WHAT NEEDS TO BE DONE » In full and word for word, restate the lines of the listing.

══ RECORDED DATA ══

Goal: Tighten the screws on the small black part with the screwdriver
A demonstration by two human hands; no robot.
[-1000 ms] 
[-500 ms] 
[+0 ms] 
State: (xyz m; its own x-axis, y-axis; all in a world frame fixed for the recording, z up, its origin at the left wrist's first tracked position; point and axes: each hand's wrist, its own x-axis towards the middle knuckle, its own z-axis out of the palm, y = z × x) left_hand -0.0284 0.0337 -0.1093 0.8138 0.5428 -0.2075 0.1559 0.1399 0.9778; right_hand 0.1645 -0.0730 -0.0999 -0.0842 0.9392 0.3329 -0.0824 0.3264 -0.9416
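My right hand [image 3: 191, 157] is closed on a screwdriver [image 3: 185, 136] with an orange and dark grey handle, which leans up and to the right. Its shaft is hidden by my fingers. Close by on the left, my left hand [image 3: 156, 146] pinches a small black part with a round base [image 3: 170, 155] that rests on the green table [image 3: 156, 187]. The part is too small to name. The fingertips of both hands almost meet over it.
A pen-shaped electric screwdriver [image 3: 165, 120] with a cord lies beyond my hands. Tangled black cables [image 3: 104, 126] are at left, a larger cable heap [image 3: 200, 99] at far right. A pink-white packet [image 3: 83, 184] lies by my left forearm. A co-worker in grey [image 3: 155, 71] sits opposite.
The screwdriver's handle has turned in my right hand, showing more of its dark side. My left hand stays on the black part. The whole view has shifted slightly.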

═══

WRITTEN SOLUTION »
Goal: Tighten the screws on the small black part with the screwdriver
A demonstration by two human hands; no robot.
[-1000 ms] 
[-500 ms] 
[+0 ms] 
State: (xyz m; its own x-axis, y-axis; all in a world frame fixed for the recording, z up, its origin at the left wrist's first tracked position; point and axes: each hand's wrist, its own x-axis towards the middle knuckle, its own z-axis out of the palm, y = z × x) left_hand -0.0284 0.0337 -0.1093 0.8138 0.5428 -0.2075 0.1559 0.1399 0.9778; right_hand 0.1645 -0.0730 -0.0999 -0.0842 0.9392 0.3329 -0.0824 0.3264 -0.9416
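My right hand [image 3: 191, 157] is closed on a screwdriver [image 3: 185, 136] with an orange and dark grey handle, which leans up and to the right. Its shaft is hidden by my fingers. Close by on the left, my left hand [image 3: 156, 146] pinches a small black part with a round base [image 3: 170, 155] that rests on the green table [image 3: 156, 187]. The part is too small to name. The fingertips of both hands almost meet over it.
A pen-shaped electric screwdriver [image 3: 165, 120] with a cord lies beyond my hands. Tangled black cables [image 3: 104, 126] are at left, a larger cable heap [image 3: 200, 99] at far right. A pink-white packet [image 3: 83, 184] lies by my left forearm. A co-worker in grey [image 3: 155, 71] sits opposite.
The screwdriver's handle has turned in my right hand, showing more of its dark side. My left hand stays on the black part. The whole view has shifted slightly.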

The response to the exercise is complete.